Recensioni

Timo Lassy Trio, Live In Helsinki

TIMO LASSY TRIO
Live in Helsinki
We Jazz 
***1/2

Essì! Il jazz finlandese continua sfornare artisti e dischi da non sottovalutare, anzi! Uno tra questi è quello che ho fra le mani adesso. Si tratta del Live In Helsinki di Timo Lassy, tenorsassofonista di punta (all’occasione pure baritonista) della scena finnica; album che è stato da poco pubblicato dalla We Jazz.

Questo musicista, in passato, ha pubblicato album in cui una certa estetica da groovester (leggi devozione a Stanley Turrentine e a Hank Mobley) e una certa propensione al loungin’ la facevano da padrone: parlo di The Soul & Jazz of Timo Lassy (2007), Round Two (2009) e In with Lassy (2012). Ma su quella scia, anche se in forma più articolata e complessa, sono pure l’apparentemente sperimentale (ma di fatto groove oriented) Timo Lassy & Teppo Mäkynen (2019) e l’accattivante Nordic Stew (2024), condiviso col trombettista Jukka Eskola, dove il nostro si immerge negli afrori della Louisiana grazie alla presenza di musicisti top della Crescent City come Roland Guerin e Herlin Riley. E tutto ciò senza dimenticare una pletora di collaborazioni che vanno dal nostro Nicola Conte al brasiliano Ed Motta, dallo statunitense José James al connazionale Jimi Tenor nonché la partecipazione a vere e proprie istituzioni musicali finlandesi come la U-Street All Stars e il The Five Corners Quintet.

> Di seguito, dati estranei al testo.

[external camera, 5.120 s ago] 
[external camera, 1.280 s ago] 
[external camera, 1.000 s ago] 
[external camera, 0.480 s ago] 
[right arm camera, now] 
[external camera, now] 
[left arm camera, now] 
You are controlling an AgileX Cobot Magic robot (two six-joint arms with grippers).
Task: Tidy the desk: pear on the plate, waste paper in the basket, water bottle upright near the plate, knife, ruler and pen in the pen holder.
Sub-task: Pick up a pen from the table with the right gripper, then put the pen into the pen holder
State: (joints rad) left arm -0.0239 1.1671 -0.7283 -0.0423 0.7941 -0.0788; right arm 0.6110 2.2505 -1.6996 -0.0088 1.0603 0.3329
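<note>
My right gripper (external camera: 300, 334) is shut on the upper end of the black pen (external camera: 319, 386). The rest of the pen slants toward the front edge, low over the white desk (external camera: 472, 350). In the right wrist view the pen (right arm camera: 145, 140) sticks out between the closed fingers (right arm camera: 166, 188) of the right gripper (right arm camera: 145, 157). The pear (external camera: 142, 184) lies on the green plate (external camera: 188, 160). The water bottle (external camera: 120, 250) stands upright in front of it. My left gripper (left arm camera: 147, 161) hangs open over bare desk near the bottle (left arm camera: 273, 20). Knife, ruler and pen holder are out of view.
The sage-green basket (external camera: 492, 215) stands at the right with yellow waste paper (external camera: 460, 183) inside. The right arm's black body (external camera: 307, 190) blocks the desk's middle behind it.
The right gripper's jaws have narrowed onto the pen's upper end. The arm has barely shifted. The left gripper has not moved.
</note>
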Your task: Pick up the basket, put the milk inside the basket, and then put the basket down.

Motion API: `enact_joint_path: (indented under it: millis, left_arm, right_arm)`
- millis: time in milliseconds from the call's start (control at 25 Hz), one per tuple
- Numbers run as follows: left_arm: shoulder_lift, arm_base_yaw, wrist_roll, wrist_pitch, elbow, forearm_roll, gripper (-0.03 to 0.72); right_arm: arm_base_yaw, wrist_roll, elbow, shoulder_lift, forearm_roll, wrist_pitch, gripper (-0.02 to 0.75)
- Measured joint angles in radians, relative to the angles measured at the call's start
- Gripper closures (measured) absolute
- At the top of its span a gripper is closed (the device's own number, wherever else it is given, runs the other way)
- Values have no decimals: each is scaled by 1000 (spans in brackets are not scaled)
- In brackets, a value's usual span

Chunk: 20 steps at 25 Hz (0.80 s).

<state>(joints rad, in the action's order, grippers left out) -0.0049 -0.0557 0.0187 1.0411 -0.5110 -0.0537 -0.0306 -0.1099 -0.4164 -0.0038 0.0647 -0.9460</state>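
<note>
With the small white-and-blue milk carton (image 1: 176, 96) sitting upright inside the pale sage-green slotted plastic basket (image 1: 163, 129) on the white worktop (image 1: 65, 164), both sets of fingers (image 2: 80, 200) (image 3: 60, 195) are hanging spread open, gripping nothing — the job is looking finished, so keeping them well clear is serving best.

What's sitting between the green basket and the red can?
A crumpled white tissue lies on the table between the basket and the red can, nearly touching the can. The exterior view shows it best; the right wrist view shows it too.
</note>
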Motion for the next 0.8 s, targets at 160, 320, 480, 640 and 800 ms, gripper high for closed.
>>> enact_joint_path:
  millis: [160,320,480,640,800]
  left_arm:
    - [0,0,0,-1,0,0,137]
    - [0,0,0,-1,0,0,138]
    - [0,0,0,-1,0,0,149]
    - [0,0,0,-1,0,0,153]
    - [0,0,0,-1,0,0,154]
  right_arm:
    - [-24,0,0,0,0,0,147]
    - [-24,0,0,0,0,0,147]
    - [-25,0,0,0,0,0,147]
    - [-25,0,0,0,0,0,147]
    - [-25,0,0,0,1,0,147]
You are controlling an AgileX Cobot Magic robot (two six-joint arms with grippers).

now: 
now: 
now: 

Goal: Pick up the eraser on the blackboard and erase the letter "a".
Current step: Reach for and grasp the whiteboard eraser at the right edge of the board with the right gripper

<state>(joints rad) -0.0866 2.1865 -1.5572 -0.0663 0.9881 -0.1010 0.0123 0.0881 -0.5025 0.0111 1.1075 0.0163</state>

Adesso, il cinquantenne musicista scandinavo ha chiamato a sé due connazionali coi quali aveva già realizzato, nel 2021, l’albumTrio — il contrabbassista Ville Herrala e il batterista Jaska Lukkarinen — virando stavolta più verso territori cari a Sonny Rollins (il deus ex-machina e inventore del saxophone trio), Joe Henderson, Joe Lovano, Pharoah Sanders, fino a tangere pure talune asprezze sonore di Albert Ayler.

Cosa fin troppo chiara già dal primo brano dei sei che compongono l’album, registrato nel 2023 al G Livelab della capitale finlandese, ovvero Moves, dove ritrovano linfa l’imprevedibile motilità e l’interplay torrentizio che fecero grandi album come A Night At The Village Vanguard (1957) di Rollins e The Montreal Tapes di Henderson (2003, ma inciso nel 1989), però con una vision assolutamente calata nel presente grazie a un contrabbasso e una batteria che seguono, sottolineano, spingono, rilasciano, dimezzano e ammiccano.

È un groove funk-jazz a instradare il medley che mette assieme Mountain Man Exit e Orlo, nel quale Herrala tiene saldo il perno armonico che fa girare il brano e Lukkarinen infonde solidità e varietà al ritmo. Inutile ribadire che Lassy è in palla e dimostra di sapere bene come tenere viva l’attenzione del pubblico. Più articolato è il tema e l’interplay in Better Together, dove belluine evoluzioni sassofonistiche trovano in una vivace e attenta ritmica un perfetto contrappeso espressivo. È, viceversa, un pedale di contrabbasso in 8/8 ad aprire e svelare l’essenza di African Rumble, brano che rende ancora più evidente l’ascendente hendersoniano rinvenibile nello stile del buon Timo (anche se alcune derive simil-calypso e talune urla strazianti fanno virare tutto in direzione rollinsiano-ayleriana). Ancora clima latin tinged in Rumble Outro, performance che conferma quanto rilevato nel pezzo precedente e riafferma l’assoluta eccellenza di contrabbasso e batteria.

Chiude il disco la furbastra aura blues di Love Bullet, composizione che esalta le qualità beffardo-sarcastiche del fraseggio di Lassy e la perfetta comunione d’intenti esistente con Herrala (piacevolmente lunatico il suo solo con l’archetto). Chioso confermando l’eccellente stato di salute che gode il jazz finlandese.